What you will do
Please quote exactly the lines below from the line containing "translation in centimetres" to the line containing "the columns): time", both lines included, and nothing else.

□ □ □

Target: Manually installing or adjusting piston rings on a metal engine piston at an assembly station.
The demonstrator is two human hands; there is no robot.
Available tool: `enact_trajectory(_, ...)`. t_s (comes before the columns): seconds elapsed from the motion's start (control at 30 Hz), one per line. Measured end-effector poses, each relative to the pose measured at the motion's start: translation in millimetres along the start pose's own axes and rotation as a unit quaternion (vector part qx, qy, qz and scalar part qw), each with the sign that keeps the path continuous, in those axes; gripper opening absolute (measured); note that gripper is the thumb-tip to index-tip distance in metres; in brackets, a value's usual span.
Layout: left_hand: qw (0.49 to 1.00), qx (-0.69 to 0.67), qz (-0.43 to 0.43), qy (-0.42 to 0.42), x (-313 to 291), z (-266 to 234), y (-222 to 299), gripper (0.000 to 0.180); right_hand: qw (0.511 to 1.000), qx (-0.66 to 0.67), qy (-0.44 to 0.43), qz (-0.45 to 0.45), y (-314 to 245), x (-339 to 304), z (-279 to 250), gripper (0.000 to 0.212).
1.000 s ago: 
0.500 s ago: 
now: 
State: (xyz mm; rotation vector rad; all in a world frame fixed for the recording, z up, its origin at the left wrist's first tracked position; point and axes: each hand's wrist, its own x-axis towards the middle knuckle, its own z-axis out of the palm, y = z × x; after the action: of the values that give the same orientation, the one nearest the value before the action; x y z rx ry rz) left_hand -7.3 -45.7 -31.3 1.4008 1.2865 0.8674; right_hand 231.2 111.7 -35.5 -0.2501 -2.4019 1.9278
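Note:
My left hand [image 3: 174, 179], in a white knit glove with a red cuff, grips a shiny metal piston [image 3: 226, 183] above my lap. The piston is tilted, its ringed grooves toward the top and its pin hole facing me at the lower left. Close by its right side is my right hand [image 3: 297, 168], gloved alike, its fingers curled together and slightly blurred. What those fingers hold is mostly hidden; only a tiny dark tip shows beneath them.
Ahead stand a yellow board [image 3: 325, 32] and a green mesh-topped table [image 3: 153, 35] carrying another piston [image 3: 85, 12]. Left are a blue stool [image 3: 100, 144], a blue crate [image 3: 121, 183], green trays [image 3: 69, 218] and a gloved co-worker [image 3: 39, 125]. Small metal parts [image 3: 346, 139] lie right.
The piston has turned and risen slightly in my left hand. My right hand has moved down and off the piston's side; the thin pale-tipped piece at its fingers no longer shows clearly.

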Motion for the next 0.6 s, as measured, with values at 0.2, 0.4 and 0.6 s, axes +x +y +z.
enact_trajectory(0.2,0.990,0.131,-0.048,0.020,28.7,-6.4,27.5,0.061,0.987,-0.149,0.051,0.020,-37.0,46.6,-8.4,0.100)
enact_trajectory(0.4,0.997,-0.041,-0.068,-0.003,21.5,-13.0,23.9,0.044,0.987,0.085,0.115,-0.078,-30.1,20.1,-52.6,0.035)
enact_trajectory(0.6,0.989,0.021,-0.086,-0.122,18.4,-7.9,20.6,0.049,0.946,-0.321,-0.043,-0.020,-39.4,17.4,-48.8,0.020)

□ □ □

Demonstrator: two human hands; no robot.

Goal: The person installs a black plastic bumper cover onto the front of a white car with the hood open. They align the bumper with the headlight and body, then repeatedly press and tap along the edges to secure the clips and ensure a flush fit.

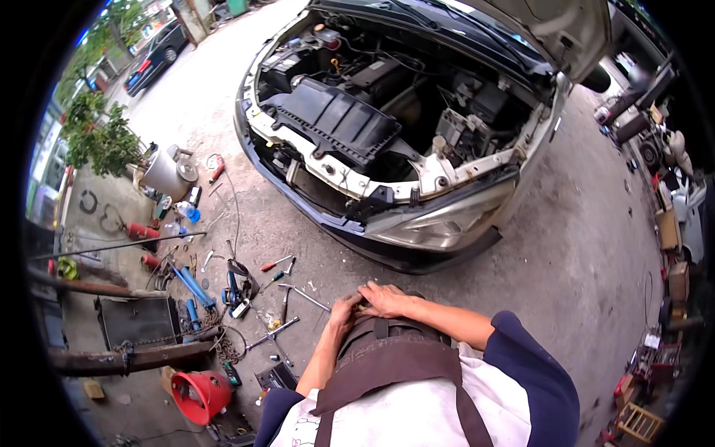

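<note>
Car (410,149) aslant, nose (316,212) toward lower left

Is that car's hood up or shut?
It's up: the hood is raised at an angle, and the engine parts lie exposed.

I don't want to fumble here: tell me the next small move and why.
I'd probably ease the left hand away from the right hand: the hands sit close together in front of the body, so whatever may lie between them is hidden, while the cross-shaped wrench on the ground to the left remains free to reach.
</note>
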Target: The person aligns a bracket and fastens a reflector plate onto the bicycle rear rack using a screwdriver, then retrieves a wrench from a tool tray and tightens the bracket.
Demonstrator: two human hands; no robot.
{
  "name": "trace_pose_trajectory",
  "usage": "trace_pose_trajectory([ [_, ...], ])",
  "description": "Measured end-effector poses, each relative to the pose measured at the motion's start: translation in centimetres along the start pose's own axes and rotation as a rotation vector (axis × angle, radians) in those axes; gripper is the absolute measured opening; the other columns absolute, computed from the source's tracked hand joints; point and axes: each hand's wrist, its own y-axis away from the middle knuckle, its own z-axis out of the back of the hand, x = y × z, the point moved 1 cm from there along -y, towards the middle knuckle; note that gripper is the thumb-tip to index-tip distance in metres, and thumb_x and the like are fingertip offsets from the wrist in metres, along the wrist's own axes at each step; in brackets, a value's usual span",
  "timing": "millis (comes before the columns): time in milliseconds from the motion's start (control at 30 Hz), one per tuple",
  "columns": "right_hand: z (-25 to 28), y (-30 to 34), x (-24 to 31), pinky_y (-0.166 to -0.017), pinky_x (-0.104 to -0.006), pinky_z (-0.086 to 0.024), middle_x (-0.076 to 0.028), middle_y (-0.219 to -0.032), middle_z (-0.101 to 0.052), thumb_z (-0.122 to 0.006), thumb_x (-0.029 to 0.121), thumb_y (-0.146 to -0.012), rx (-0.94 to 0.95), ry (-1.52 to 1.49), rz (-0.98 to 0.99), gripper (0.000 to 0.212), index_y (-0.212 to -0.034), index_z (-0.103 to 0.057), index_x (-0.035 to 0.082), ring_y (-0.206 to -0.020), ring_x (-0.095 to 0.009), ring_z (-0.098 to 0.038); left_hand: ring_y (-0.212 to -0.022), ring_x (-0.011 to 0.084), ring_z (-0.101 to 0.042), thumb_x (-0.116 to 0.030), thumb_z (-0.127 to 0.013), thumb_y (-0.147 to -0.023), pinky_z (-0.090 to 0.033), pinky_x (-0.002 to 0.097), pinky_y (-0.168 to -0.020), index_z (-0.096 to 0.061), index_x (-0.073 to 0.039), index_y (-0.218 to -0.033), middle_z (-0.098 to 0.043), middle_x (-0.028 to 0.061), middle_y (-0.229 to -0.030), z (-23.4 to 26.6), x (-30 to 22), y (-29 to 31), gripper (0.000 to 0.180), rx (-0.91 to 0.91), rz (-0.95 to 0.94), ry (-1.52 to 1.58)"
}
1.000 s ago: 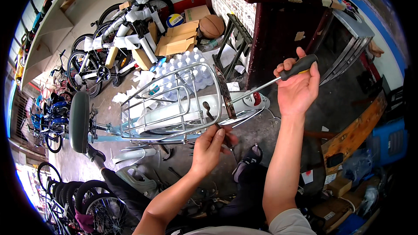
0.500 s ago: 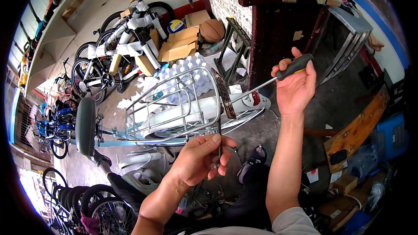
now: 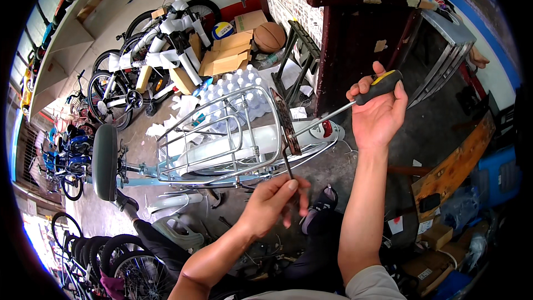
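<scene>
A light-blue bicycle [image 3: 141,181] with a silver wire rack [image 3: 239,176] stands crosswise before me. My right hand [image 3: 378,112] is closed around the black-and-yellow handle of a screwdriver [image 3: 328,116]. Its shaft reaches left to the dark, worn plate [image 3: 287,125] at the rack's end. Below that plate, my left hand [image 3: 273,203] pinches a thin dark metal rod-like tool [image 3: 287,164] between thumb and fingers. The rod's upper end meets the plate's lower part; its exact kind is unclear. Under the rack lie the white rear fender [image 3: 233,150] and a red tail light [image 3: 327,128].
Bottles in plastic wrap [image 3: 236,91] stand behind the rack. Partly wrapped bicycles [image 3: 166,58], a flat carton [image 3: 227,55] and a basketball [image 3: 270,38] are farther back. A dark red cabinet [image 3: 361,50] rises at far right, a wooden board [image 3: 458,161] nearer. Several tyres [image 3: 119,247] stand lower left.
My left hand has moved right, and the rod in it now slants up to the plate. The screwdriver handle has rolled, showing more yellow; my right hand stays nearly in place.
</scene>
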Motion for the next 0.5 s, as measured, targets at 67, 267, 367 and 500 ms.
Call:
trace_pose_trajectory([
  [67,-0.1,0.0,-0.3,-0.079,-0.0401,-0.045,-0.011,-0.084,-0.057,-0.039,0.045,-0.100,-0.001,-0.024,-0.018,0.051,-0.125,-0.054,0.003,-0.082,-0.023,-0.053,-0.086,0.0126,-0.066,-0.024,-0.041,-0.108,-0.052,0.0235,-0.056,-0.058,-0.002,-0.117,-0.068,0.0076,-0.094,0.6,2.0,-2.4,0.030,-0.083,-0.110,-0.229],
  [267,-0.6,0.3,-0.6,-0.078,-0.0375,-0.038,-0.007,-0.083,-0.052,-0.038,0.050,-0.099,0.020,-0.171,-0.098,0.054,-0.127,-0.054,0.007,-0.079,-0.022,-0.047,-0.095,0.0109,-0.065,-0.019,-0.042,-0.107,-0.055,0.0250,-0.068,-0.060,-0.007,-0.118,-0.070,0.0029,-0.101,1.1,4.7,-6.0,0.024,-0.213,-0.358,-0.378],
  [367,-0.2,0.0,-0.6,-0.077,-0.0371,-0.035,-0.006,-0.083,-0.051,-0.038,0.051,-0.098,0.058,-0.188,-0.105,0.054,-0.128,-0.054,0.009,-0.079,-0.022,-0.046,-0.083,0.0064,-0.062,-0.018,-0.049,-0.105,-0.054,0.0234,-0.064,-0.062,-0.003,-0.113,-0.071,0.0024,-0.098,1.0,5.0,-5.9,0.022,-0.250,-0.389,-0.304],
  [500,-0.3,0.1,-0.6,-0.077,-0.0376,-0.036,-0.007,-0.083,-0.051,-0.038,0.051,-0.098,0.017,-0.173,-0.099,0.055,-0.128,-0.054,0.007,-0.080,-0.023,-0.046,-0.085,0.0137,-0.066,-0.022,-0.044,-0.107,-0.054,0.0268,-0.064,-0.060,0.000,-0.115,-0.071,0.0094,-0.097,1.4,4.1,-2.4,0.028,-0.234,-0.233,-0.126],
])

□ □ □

Answer area
  "description": "Measured end-effector poses, each relative to the pose measured at the motion's start: translation in centimetres along the start pose's own axes and rotation as a rotation vector (axis × angle, radians) in those axes; gripper is the absolute measured opening; the other columns absolute, computed from the source's tracked hand joints; point and axes: each hand's wrist, its own y-axis away from the middle knuckle, its own z-axis out of the back of the hand, x = y × z, the point moved 1 cm from there along -y, towards the middle knuckle; note that gripper is the thumb-tip to index-tip distance in metres, and thumb_x and the like are fingertip offsets from the wrist in metres, along the wrist's own axes at each step; in brackets, a value's usual span",
  "timing": "millis (comes before the columns): time in milliseconds from the motion's start (control at 30 Hz), one per tuple",

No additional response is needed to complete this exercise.